THE TASK -> Keep the pictures out while you transcribe the listing below exactly.

━━━━

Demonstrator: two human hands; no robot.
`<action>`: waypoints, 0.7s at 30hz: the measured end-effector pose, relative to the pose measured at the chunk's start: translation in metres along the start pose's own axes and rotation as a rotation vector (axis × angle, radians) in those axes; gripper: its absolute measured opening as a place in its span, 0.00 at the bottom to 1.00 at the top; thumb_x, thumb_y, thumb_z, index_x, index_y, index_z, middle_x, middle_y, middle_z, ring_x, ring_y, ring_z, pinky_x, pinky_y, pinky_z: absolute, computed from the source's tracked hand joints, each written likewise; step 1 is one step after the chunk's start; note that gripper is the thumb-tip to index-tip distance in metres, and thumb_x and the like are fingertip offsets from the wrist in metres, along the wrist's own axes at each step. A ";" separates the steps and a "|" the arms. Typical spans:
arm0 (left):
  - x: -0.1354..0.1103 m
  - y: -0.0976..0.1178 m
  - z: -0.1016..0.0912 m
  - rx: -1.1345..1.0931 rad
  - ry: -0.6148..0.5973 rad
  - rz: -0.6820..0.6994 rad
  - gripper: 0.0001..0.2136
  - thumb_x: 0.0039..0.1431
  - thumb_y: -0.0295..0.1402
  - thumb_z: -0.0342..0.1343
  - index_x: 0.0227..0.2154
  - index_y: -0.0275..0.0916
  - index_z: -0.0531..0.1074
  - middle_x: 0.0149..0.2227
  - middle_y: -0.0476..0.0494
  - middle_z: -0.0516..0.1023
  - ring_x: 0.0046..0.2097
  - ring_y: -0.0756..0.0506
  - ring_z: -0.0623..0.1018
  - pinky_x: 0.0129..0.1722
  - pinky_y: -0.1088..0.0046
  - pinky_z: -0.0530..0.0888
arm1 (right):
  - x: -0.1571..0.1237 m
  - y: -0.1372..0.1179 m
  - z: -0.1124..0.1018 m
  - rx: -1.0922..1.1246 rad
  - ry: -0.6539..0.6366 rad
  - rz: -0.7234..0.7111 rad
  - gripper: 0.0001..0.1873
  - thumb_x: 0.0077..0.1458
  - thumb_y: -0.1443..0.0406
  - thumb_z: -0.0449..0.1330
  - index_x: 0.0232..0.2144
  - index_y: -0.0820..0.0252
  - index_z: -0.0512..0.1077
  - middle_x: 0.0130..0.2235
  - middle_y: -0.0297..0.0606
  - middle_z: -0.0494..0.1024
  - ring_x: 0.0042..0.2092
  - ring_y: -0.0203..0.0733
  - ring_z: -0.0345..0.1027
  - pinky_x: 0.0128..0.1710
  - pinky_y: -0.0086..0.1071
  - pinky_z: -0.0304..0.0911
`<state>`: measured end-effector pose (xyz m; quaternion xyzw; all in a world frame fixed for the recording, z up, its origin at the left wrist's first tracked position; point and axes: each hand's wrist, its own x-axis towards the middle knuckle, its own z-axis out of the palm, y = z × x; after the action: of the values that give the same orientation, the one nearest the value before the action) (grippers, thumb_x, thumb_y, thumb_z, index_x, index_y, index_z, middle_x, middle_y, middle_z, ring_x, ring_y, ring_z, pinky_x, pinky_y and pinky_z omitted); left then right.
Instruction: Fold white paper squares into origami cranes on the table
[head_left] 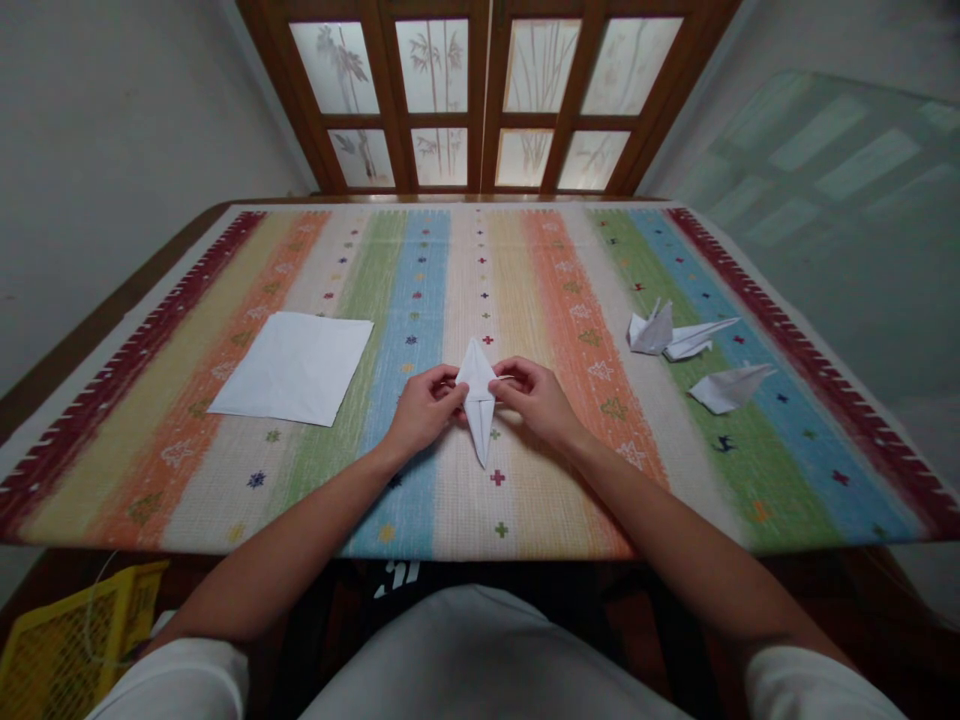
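A narrow, pointed piece of folded white paper (478, 418) stands at the middle of the striped table cover, its long tip pointing toward me. My left hand (424, 410) pinches its left side, and my right hand (534, 400) pinches its right side. Left of my hands lies a flat square of white paper (292, 368). Two folded white paper figures lie to the right, one with a raised wing-like fold (667, 330) and a smaller one (731, 387) nearer the cover's right border.
A multicoloured striped cover (570, 260) spreads over the wooden table, with a dark red border on both sides. A wooden door with frosted glass panes (487, 100) stands behind the table. A yellow plastic crate (82, 640) sits on the floor at lower left.
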<state>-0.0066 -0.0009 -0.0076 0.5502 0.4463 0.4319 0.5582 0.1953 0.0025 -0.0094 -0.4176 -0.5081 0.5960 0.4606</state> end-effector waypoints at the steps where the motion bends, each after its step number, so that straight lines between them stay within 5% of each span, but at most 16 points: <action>1: 0.000 0.000 0.000 0.006 0.005 0.003 0.13 0.60 0.39 0.65 0.41 0.35 0.79 0.33 0.45 0.83 0.28 0.49 0.80 0.27 0.75 0.80 | 0.000 0.000 0.000 -0.002 -0.004 0.003 0.16 0.50 0.58 0.76 0.37 0.54 0.75 0.37 0.36 0.82 0.38 0.44 0.81 0.42 0.41 0.78; 10: -0.001 0.002 0.001 0.056 0.027 0.023 0.12 0.60 0.38 0.64 0.42 0.35 0.79 0.32 0.45 0.83 0.28 0.49 0.81 0.29 0.74 0.80 | 0.000 -0.001 0.001 -0.117 0.092 -0.066 0.17 0.48 0.56 0.77 0.35 0.55 0.76 0.37 0.37 0.82 0.37 0.43 0.80 0.40 0.39 0.77; 21: 0.000 -0.001 0.002 0.006 0.067 0.062 0.12 0.61 0.39 0.65 0.41 0.37 0.77 0.37 0.44 0.83 0.32 0.49 0.82 0.32 0.73 0.83 | 0.001 -0.002 0.000 -0.069 0.046 -0.003 0.17 0.47 0.52 0.77 0.28 0.56 0.80 0.34 0.37 0.82 0.36 0.43 0.76 0.45 0.42 0.74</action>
<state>-0.0047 -0.0015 -0.0085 0.5507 0.4485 0.4659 0.5277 0.1948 0.0038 -0.0078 -0.4460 -0.5184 0.5676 0.4584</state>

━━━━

OUTPUT BELOW ->
Demonstrator: two human hands; no robot.
`<action>`: waypoints, 0.7s at 30hz: the measured end-effector pose, relative to the pose measured at the chunk's start: translation in metres along the start pose's own axes and rotation as a rotation vector (axis × angle, radians) in those axes; gripper: its absolute measured opening as a place in its span, 0.00 at the bottom to 1.00 at the top; thumb_x, thumb_y, thumb_z, index_x, index_y, index_z, middle_x, middle_y, middle_z, ring_x, ring_y, ring_z, pinky_x, pinky_y, pinky_z: absolute, computed from the source's tracked hand joints, each written likewise; step 1 is one step after the chunk's start; note that gripper is the thumb-tip to index-tip distance in metres, and thumb_x and the like are fingertip offsets from the wrist in metres, along the wrist's own axes at each step. A ";" separates the steps and a "|" the arms. Typical spans:
arm0 (left):
  - x: -0.1354..0.1103 m
  - y: -0.0976..0.1178 m
  - z: -0.1016..0.0912 m
  - rx: -1.1345..1.0931 rad
  - ry: -0.6148..0.5973 rad
  - rz: -0.6820..0.6994 rad
  - gripper: 0.0001..0.2136
  - thumb_x: 0.0039..0.1431
  - thumb_y: -0.0295..0.1402
  - thumb_z: -0.0342..0.1343
  - index_x: 0.0227..0.2154
  - index_y: -0.0275..0.0916
  - index_z: -0.0531..0.1074
  - middle_x: 0.0149..0.2227
  - middle_y: -0.0476..0.0494
  - middle_z: -0.0516..0.1023
  - ring_x: 0.0046..0.2097
  - ring_y: -0.0756..0.0506
  - ring_z: -0.0623..0.1018
  - pinky_x: 0.0129..0.1722
  - pinky_y: -0.1088..0.0046
  - pinky_z: -0.0530..0.0888
arm1 (right):
  - x: -0.1571..0.1237 m
  - y: -0.1372..0.1179 m
  - z: -0.1124..0.1018 m
  - rx: -1.0922..1.1246 rad
  - ry: -0.6539..0.6366 rad
  - rz: -0.7234..0.7111 rad
  - gripper: 0.0001..0.1873
  - thumb_x: 0.0077..0.1458
  - thumb_y: -0.1443..0.0406
  - thumb_z: -0.0449..0.1330
  - index_x: 0.0232..0.2144
  - index_y: -0.0820..0.0252
  - index_z: -0.0512..0.1077
  - middle_x: 0.0130..0.2235
  - middle_y: -0.0297..0.0606
  - middle_z: -0.0494..0.1024
  - ring_x: 0.0042..0.2092
  - ring_y: -0.0203..0.0733
  - ring_z: -0.0345..0.1027
  - pinky_x: 0.0128..0.1710
  - pinky_y: -0.0086..0.1071
  - pinky_z: -0.0304..0.0911
`<state>`: measured end-effector pose (xyz m; quaternion xyzw; all in a world frame fixed for the recording, z up, its origin at the left wrist's first tracked position; point and axes: each hand's wrist, its own x-axis towards the middle knuckle, its own z-axis out of the palm, y = z × x; after the action: of the values that give the same orientation, the one nearest the value before the action) (grippers, thumb_x, thumb_y, thumb_z, index_x, index_y, index_z, middle_x, middle_y, middle_z, ring_x, ring_y, ring_z, pinky_x, pinky_y and pinky_z omitted); left then right.
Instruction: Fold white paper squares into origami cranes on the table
[head_left] 
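A narrow, pointed piece of folded white paper (478, 418) stands at the middle of the striped table cover, its long tip pointing toward me. My left hand (424, 410) pinches its left side, and my right hand (534, 400) pinches its right side. Left of my hands lies a flat square of white paper (292, 368). Two folded white paper figures lie to the right, one with a raised wing-like fold (667, 330) and a smaller one (731, 387) nearer the cover's right border.
A multicoloured striped cover (570, 260) spreads over the wooden table, with a dark red border on both sides. A wooden door with frosted glass panes (487, 100) stands behind the table. A yellow plastic crate (82, 640) sits on the floor at lower left.
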<state>-0.0066 -0.0009 -0.0076 0.5502 0.4463 0.4319 0.5582 0.1953 0.0025 -0.0094 -0.4176 -0.5081 0.5960 0.4606</state> end-effector waypoints at the steps where the motion bends, each after its step number, so that straight lines between them stay within 5% of each span, but at most 16 points: <action>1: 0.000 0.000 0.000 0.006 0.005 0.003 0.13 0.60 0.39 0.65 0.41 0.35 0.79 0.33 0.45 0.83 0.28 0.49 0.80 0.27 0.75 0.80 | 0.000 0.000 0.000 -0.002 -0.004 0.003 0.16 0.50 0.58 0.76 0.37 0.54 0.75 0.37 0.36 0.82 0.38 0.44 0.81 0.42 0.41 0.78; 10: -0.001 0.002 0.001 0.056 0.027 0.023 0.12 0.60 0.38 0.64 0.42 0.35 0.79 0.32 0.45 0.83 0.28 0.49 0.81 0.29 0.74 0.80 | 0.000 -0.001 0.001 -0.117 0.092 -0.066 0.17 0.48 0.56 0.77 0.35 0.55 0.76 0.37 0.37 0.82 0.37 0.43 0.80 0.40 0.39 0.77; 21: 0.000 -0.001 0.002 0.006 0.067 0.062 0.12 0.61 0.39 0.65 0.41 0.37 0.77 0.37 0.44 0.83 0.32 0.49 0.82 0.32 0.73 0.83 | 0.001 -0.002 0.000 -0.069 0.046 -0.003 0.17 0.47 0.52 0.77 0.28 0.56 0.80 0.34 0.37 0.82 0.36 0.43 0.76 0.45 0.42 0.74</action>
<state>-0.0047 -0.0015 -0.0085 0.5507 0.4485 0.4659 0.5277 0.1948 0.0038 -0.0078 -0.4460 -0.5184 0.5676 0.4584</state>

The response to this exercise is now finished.